Wolfgang Petersen, the Oscar-nominated German filmmaker best known for his WWII classic Das Boot, the true story The Perfect Storm, and the presidential thrillers In the Line of Fire and Air Force One, has died aged 81.
The director’s passing was confirmed by his production company. He died at his home in Los Angeles on Friday August 12, after a battle with pancreatic cancer.
Petersen made two features before his 1982 breakthrough, Das Boot which was then the most expensive movie in German film history.
The 149-minute film (the original cut ran 210 minutes) chronicled the intense claustrophobia of life aboard a doomed German U-boat during the Battle of the Atlantic, with Jurgen Prochnow as the submarine’s commander.
Heralded as an antiwar masterpiece, Das Boot was nominated for six Oscars, including for Petersen’s direction and his adaptation of Lothar-Gunther Buchheim’s best-selling 1973 novel.
Das Boot launched Petersen as a filmmaker in Hollywood, where he became one of the top makers of cataclysmic action adventures in films spanning war (2004’s Troy with Brad Pitt), pandemic (the 1995 ebolavirus-inspired Outbreak) and other ocean-set disasters (2000’s The Perfect Storm and 2006’s Poseidon, a remake of “The Poseidon Adventure,” about the capsizing of an ocean liner).

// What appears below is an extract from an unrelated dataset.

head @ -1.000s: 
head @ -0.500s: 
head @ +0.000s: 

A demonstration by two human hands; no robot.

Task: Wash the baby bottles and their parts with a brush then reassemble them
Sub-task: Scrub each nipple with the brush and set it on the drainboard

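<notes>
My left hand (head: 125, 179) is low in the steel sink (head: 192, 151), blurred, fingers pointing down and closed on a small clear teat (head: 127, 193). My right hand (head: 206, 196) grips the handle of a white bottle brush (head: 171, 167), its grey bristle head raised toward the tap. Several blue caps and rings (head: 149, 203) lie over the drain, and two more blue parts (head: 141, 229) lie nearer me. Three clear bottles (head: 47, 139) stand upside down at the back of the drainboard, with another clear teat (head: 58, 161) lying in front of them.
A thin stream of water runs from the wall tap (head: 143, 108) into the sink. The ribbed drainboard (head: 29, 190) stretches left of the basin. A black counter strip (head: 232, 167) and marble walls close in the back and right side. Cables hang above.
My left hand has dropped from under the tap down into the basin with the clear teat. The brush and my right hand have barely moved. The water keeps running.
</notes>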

In the 1990s, he was behind the lens directing two screen legends: Clint Eastwood as the veteran presidential bodyguard out to stop an assassin in In the Line of Fire (1993) and Harrison Ford (1997) as the embattled Commander-in-Chief in Air Force One.
Troy, the 2006 epic based on Homer’s Iliad, found less favour among critics but made nearly $US500 million ($712.6m) worldwide.
Petersen is survived by his wife, Maria Antoinette Borgel, son Daniel, daughter-in-law and two grandchildren.